With the price of the precious metal moving higher this week as sterling has plummeted, analysts are comparing gold’s moves to the European currency crisis in 1990s. Back then, the U.K. was forced to abandon a European currency peg in late 1992, famously helping investor George Soros make $1 billion by betting against the pound and the Bank of England.
Even against the resurgent Japanese yen, gold is up 9 percent, making the precious metal’s rally in the top percentile over the last three decades.
“To put this into context, it puts the move seen over the past 39 trading days against the U.S. dollar in the top 8 percent of upward moves over a comparable period since 1968, and in the top 5 percent against sterling since 1970. Similarly the move seen against the euro also falls into the top 5 percent seen since the currencies formation since its formation at the start of 1999. In other words the rally this year has been a significant one,” said chief markets strategist at BNY Mellon, Simon Derrick.

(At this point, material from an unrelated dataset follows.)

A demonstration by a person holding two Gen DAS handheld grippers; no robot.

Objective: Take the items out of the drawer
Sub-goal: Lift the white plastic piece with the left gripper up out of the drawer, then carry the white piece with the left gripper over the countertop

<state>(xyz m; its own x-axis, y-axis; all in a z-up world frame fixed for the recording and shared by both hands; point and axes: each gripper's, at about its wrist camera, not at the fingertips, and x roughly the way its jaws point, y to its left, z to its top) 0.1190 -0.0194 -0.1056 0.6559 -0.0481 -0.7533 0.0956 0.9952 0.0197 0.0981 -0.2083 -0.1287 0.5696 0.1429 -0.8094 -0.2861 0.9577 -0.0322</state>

This week, gold has continued to rack up significant moves as U.K. prime minister David Cameron set a date for the referendum on the U.K’s membership of the European Union. The pound slumped to a near seven-year low against the dollar after the announcement.
Spot gold was up around 0.4 percent to $1,232 an ounce on Thursday after earlier falling as much as 0.7 percent. On Wednesday, gold had climbed 2.1 percent to $1,252.91 as lower oil prices dragged down stocks. The metal hit a one-year top of $1,260.60 two weeks ago.
“Given that the only significant development in the currency markets (other than the impact of renewed concerns in the oil market) has been the referendum related concerns surrounding the pound it seems reasonable to conclude that the rally in gold prices is, at least in part, related to this. This is an interesting development as it revives memories of how gold performed during one of the more notable European currency crises of the early 1990s,” Derrick said.
Gold rallied in 1993 after the U.K. pulled out of European system known as the Exchange Rate Mechanism or ERM, as new pressures on the system began to emerge.
In May, gold powered up to around $385 per troy ounce, from a low in March of $326, before a lull set in.
“Something nags away at us about the nature of the move over the past few days. Perhaps it’s just the European connection, albeit that the issue under discussion is membership of the EU rather than the ERM, but the fact that this week’s move does not seem to have been about monetary policy concerns per se seems worthy of note given our memories of what happened 23 years ago,” he added.
Analysts at ABN Amro said gold’s latest moves have been more akin to a risk asset, rather than a safe haven.
As investors need to look to longer-dated bonds to avoid taking on negative interest rates and major central banks are likely to cut interest rates further into negative territory, gold prices have received considerable support.
“Gold prices are in this environment are attractive. The new risk-on trade appears to be long gold as most currencies and some assets are not attractive. In addition, the low gold price makes gold a relatively safe bet in comparison to other assets,” said head of FX and precious metals at the bank, Georgette Boele.